# Trails in Umgebung  Weinheim - Heppenheim



## freakystylez (11. April 2015)

Hallo, ich muss erstmal kurz ein wenig ausholen: 

Ich bin recht neu hier und auch in dem Hobby.

Ich möchte mir demnächst ein Cube LTD Race zulegen.
Bezüglich der Größe bin ich mir aber noch total unschlüssig!

Generell wäre ich gefühlsmäßig eher beim 29er. Wobei ich von vielen Seiten gesagt bekomme: Maximal 27,5er aber kein 29er, da das 29er nicht so wendig ist. 
Ich bin heute beide Größen immer wieder im Wechsel probe gefahren, aber bin soweit wie zuvor! :-(

Jetzt stellt sich mir aber auch die Frage: Kann ich hier in der Gegend eigentlich gute single trails fahren? Gibts hier genügend? Wenn ja, auch so anspruchsvolle, die mit dem 29er sehr schwer bis garnicht zu fahren gehen?

Was mich zum 29er zieht:

- die geile Optik mit den großen Rädern
- das Fahrgefühl
- ich fülte mich auf dem 29er einfach wohler

Ich würde den Kompromiss mit dem 27,5er schon eingehen, aber nicht unbedingt, wenn ich es auch nicht wirklich brauche...

Nun schreibt mal etwas zu den Trails die man hier in der Gegend fahren kann... Ich hoffe, ihr könnt mir weiterhelfen!

Ps.: Ich komme aus Viernheim!

Gruß und danke schonmal 


Edit: Ich bin ca. 1,80m groß bei 83Kg!

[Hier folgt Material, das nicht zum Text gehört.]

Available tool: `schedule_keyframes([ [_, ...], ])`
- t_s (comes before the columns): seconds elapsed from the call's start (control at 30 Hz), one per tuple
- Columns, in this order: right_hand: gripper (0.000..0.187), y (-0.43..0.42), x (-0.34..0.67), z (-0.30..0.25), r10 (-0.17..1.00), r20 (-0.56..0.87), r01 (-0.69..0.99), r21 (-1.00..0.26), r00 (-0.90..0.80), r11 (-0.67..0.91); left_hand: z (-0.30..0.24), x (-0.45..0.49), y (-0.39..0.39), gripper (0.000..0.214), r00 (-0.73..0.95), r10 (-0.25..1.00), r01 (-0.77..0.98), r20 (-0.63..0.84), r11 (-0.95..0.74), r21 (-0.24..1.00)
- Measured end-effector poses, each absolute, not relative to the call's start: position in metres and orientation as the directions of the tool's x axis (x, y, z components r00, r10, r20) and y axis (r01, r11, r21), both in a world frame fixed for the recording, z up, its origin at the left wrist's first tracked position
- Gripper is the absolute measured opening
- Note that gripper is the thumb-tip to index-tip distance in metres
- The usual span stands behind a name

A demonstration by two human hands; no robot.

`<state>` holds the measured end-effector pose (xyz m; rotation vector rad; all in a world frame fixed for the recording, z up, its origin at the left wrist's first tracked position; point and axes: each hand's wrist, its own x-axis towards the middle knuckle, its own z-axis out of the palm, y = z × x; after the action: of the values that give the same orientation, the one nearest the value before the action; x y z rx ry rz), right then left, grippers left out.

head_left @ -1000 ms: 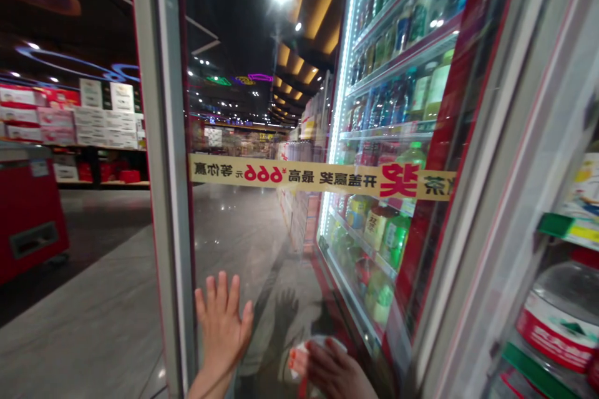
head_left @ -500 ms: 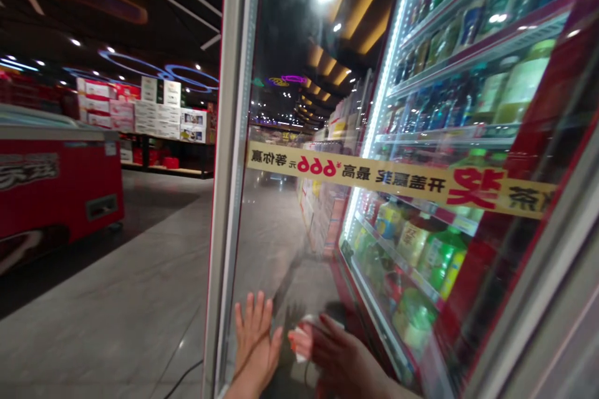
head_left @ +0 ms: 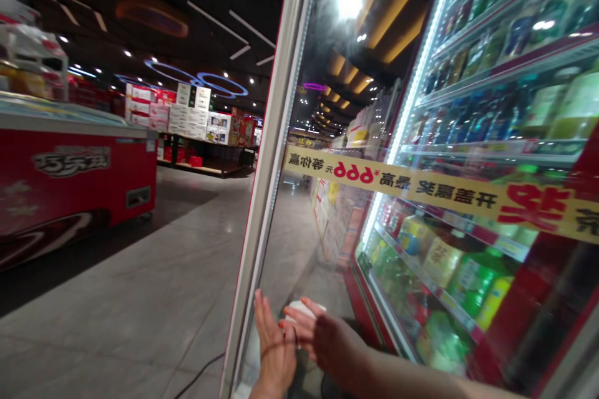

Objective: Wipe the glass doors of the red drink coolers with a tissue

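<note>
A tall glass cooler door [head_left: 299,249] stands swung open, with a pale metal frame [head_left: 266,156] along its left edge. My left hand [head_left: 275,352] lies against the lower glass beside that frame, fingers stretched out and holding nothing. Just to its right, my right hand [head_left: 327,333] presses a white cloth or tissue [head_left: 299,310] to the glass; the fingers cover most of it. The two hands nearly touch, and I cannot tell whether they do. A yellow strip [head_left: 416,185] with mirrored red and black lettering crosses the door above them.
Bottles fill the lit cooler shelves [head_left: 449,262] at right. A red chest freezer [head_left: 84,181] stands at left. Stacked boxes [head_left: 189,115] sit on a low display behind it. A dark cable [head_left: 199,377] runs over the grey tiled floor [head_left: 178,274].
The view has turned left, shifting the door rightward in the picture. My right hand and the white cloth have moved up and left on the glass. My left hand is nearer the frame.
</note>
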<state>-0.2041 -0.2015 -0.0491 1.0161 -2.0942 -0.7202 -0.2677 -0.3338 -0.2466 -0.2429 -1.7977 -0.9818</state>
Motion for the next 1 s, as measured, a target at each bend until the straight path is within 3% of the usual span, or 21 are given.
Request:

Vielleicht ist das ja auch noch relevant...


----------



## john_frink (15. April 2015)

Hi, beim Hardtail finde ich 29 eigentlich ganz passend, in deinem Fall wohl ein 19" Rahmen - wie ich feststellen durfte, wird die Wendigkeit in erster Linie vom passenden Rahmen bestimmt, später erst vom Laufrad. Der Vorteil bei den 29ern ist einfach, dass sie viel abfedern und leichter über hindernisse kommen. Weinheim bis Heppenheim ist wenig traillastig und man muss schon ein wenig suchen, aber wer sucht, der findet auch . Also einfach mal den Exotenwald hoch richtung kalter herrgott und die Augen offen halten. Ebenso im Bannwald in Lützelsachsen. Für Anfänger taugt auch die Birkenauer MTB Strecke vom MTB Geo Naturpark. Aber so richtig lange Singletrails am Stück findest du eher Richtung Schriesheim/Dossenheim vor allem auf dem weissen Stein. Da kann man recht gemütlich hoch und von sanft bis ruppig auf singletrails richtung tal fahren. Gleiches gilt im Norden mit dem Melibokus (Hier ruhig mal die Bensheimer Strecke angehen, die macht richtig laune http://mtb-geo-naturpark.de/ ). Der Hirschkopf Richtung Hemsbach und Juhöhe macht ebenfalls für eine Trainingsrunde Sinn, direkt am Hirschkopf ist auch eine Downhillstrecke in den Wald gepflügt worden, da würde ich mit dem Hardtail aber nicht wirklich langfahren. Den Wachenberg kannst du ebenfalls von Birkenau aus hoch (noch vorm Bahnübergang rechts hoch), da finden sich auch ein zwei ganz nette Abfahrten, wenn du Richtung Gorxheim fährst. Vom AC Weinheim trifft sich die Mountainbike Truppe jede Woche mehrmals, da kann man bestimmt auch eine menge Tipps erhalten, welche Strecken Spass machen.


----------



## MTB-News.de




----------



## freakystylez (26. April 2015)

Hey, danke dir für die sehr ausführliche Antwort!!!

Da ich dreimal wöchentlich im AC trainieren bin, würde sich das echt mal anbieten.

Ein Kollege aus Heppenheim fährt mit seinen Freunden auch immer den Melibokus hoch. Ihm werde ich mich auch mal anschließen.

Für den Rest mache ich mich auch mal schau! 

Danke dir nochmal!!! Top!!!

Gruß


----------